Puis, c'est le rappel du Shabbat, c'est-à-dire du jour de l'arrêt, arrêt du travail pour toi, tes employés, tes bêtes ; pour l'étranger aussi ; puis arrêt plus profond pour la terre pendant toute la septième année. Et l'on pose déjà qu'il y aura trois visites (de la face divine, c'est-à-dire du temple), trois moments à fêter chaque année : la Pâque, le mois de la germination et la fête de la moisson. Ce n'est pas encore précisé ici qu'il s'agit de Shavouot et Soukkot.
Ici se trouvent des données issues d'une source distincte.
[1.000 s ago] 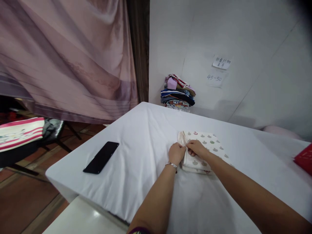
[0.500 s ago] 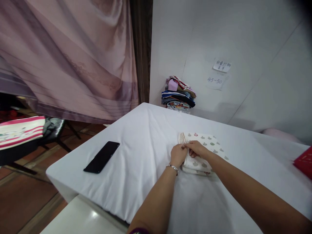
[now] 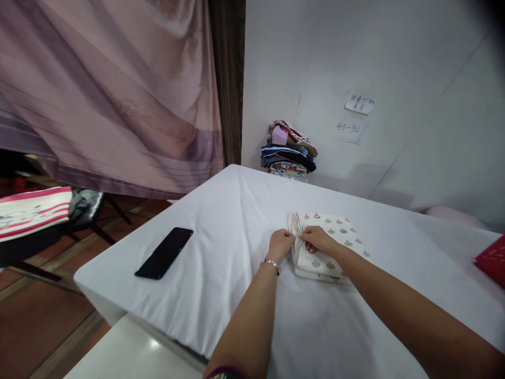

Mais ce qui est dit, c'est qu'on ne vient pas rencontrer le Divin les mains vides ; il y a pour ainsi dire obligation d'avoir de quoi honorer la rencontre avec le lieu saint, ou plutôt le lieu où le Nom du Divin est appelé. (Car un lieu n'est saint que par l'inscription en lui de cet appel, et cette inscription renvoie à la pratique des rencontres qui s'y font et à ce qu'elles valent.)
Le texte se conclut par la promesse qu'un messager divin accompagnera les Hébreux dans leur conquête de la Terre Promise et une demande précise de ne pas cohabiter avec les peuples idolâtres qui sont nommés (qui ont disparu depuis, le peuple des Philistins ne figure pas dans la liste), car ils sont idolâtres et ils peuvent rendre idolâtres les Hébreux, par la séduction ; (23,32), :ne fais pas d'alliance, ni avec eux ni avec leurs divinités.
Moïse énonce toutes ces paroles au peuple qui répond : « Nous les accomplirons. » Alors a lieu un rituel d'alliance, alliance de sang : (24,4), Moïse écrit les paroles de YHVH, le lendemain, de bonne heure, il érige un autel au pied de la montagne et douze stèles selon le nombre des tribus d'Israël. Il charge les jeunes gens d'offrir des holocaustes, des taureaux. Il prend la moitié du sang, la met dans des bassins, répand l'autre moitié sur l'autel. Puis (v.7) il prend le livre de l'Alliance, il en donne lecture au peuple , qui répond : « Tout ce que YHVH a dit nous le ferons et nous l'écouterons » ; on remarquera la préséance du « faire » par rapport à l'écoute. Le « faire » relève de l'acte et de l'instant ; l'écoute peut s'approfondir au fil du temps, comme l'interprétation. Ensuite, Moïse prend le sang qu'il avait mis dans les bassins et il le verse sur le peuple en disant : « Voici le sang de l'alliance que YHVH a conclu (tranché) avec vous pour toutes ces paroles. » On ne saurait mieux signifier que l'Alliance est un partage de vie sous le signe de l'offrande.
Puis Moïse, Aaron et ses deux fils Nadab et Abihu ainsi que soixante-dix anciens d'Israël gravissent la montagne et contemplent le Dieu d'Israël : « Sous ses pieds, quelque chose de semblable au brillant du saphir, et de limpide comme la substance du ciel. » Et ils ont pu contempler le Divin sans qu'il sévisse contre eux ; ils ont mangé et bu. Puis Moïse est appelé à monter seul (il y a donc une autre ascension) pour recevoir les Tables de la Loi écrites de main divine ; c'est là qu'il restera quarante jours, pendant lesquels il recevra d'autres lois, et au terme desquels il descendra découvrir l'horreur : le peuple livré au culte du Veau d'or.